Um exemplo próximo é a represa do Arroio da Bica, em Nova Hartz, construída em propriedade particular como Reserva Particular de Preservação da Natureza, pelo proprietário, Sr. Heinz Huyer, que no início dos anos 1970 começou a adquirir pequenos lotes de terra na região, de aproximadamente 20 pequenos agricultores, no entorno do arroio. “Nesta área, do início da Mata Atlântica, visou-se implantar e incrementar o clima úmido e rico com o objetivo da recuperação dessas matas ao seu estado original, que havia sido alterado pela colonização alemã e agricultura em pequena escala iniciada em 1824”, explica o Sr. Huyer.



A barragem, segundo ele, auxiliou na criação de um clima mais úmido propício a recuperação e preservação da flora original, além de trazer de volta muitos animais que haviam se deslocado para outras regiões, como o próprio macaco bugio, lontras e tucanos.

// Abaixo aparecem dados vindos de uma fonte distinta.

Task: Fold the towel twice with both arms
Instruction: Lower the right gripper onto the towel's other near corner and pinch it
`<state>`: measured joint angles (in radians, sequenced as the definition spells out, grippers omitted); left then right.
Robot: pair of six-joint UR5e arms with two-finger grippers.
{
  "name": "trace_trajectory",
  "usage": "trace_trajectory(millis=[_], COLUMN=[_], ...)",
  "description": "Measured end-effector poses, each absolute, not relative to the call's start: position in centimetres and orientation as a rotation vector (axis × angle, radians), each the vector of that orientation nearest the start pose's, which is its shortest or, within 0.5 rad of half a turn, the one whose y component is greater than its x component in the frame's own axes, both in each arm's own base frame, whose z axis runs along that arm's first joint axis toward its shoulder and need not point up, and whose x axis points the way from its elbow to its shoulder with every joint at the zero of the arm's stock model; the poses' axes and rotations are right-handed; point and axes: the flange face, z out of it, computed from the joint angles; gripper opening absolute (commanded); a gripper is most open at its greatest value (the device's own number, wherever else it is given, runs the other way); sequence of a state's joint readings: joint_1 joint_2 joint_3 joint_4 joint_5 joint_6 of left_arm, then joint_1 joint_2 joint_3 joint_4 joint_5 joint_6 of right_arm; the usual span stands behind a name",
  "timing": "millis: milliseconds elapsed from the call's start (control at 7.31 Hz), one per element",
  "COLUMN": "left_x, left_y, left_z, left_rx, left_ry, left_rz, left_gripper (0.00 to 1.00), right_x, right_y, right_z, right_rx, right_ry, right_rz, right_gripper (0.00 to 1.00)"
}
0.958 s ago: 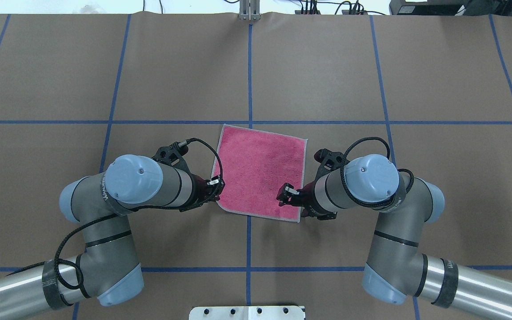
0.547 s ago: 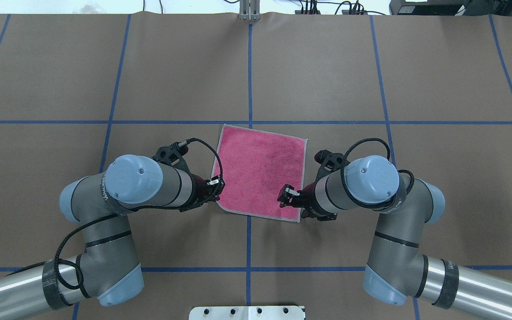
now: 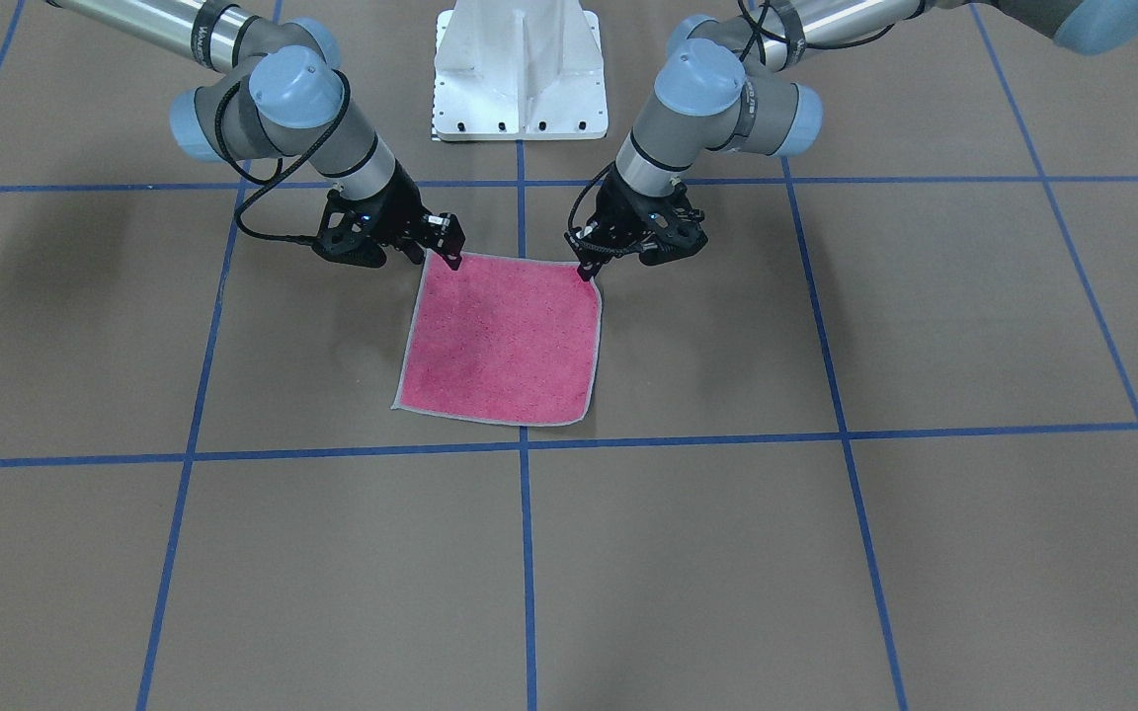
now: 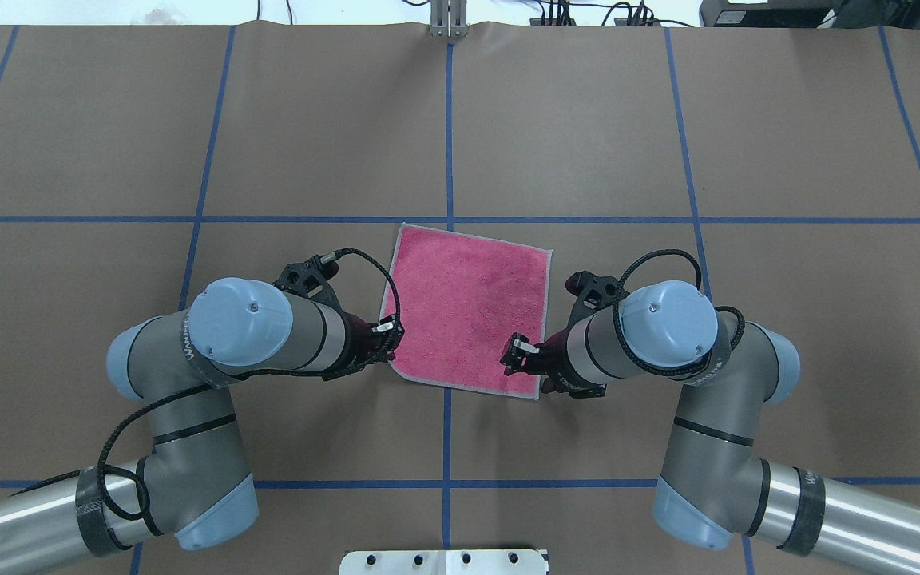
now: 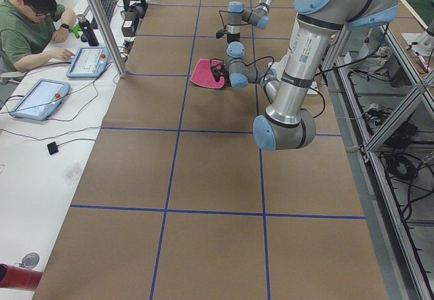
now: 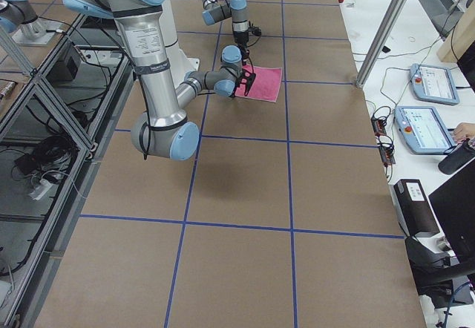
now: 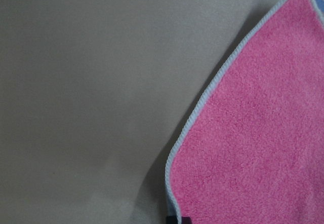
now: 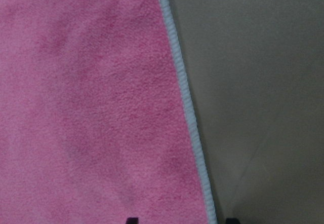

Barragem recebe cuidados necessários com regularidade

Conforme o proprietário, Heinz Huyer, e seu filho, Marcos Huyer, a barragem é fiscalizada regularmente por eles próprios que possuem um caseiro morando em tempo integral no local. O próprio Sr. Huyer tem residência no local, e a visita no mínimo duas vezes por mês. Ainda, a barragem foi construída, conforme contrato assinado em 1974, pela CEMAPA – Central de Comandos Mecanizados de Apoio à Agricultura, órgão da Secretaria da Agricultura do estado, com projeto de engenharia específico e com as máquinas do próprio órgão. A barragem está sujeita às normas de regulamentação da SEMA com fiscalização por profissional qualificado.Conforme documentos históricos, a represa ocupa uma área de cerca de 3 hectares.

Construção

O formato do projeto de construção seguiu o modelo de barragem de argila compactada engastada nas laterais com montante de enrocamento (maciço de blocos de rocha compactados). A barragem, segundo Huyer, ainda tem um vertedouro de escoamento do fluxo de água, contando com um sangradouro para o escoamento dos volumes de água excedentes ao fluxo regular além de duas comportas de esvaziamento emergencial. “As estruturas de esgotamento de água foram projetadas pela CEMAPA para eliminar qualquer possibilidade de alagamento e rompimento. Inclusive, a existência da barragem impediu que houvessem inundações causadas pelo fluxo repentino de chuvas torrenciais na região, que costumavam ir arroio abaixo até a cidade”, salientou.


Segurança confirmada

O secretário de Planejamento Urbano e Captação de Recursos, William da Silva, reiterou a segurança. “A represa possui um vertedouro com capacidade de vazão muito superior a vazão de entrada, contando ainda com mais um sangradouro e mais duas comportas para uma eventual emergência. O município, entretanto, não dispõe em seu quadro técnico profissionais com conhecimento nesta área, nem equipamentos para que possa ser realizada uma avaliação precisa. Nossa equipe já esteve por algumas vezes realizando avaliações visuais na área da represa, nestas avaliações não foram identificados avarias e falhas aparentes”, destacou.

Recuperação das matas

Dentro do propósito de recuperação das matas nativas nas antigas áreas cultivadas pelos agricultores foram desenvolvidos viveiros e realizado o plantio de aproximadamente 10 mil mudas de pinheiro de Araucária, Ipês, Cedros e outros, assim como taquarais para conter eventuais erosões de barrancos. Houve ainda um projeto de psicultura, mas que foi posteriormente descartado.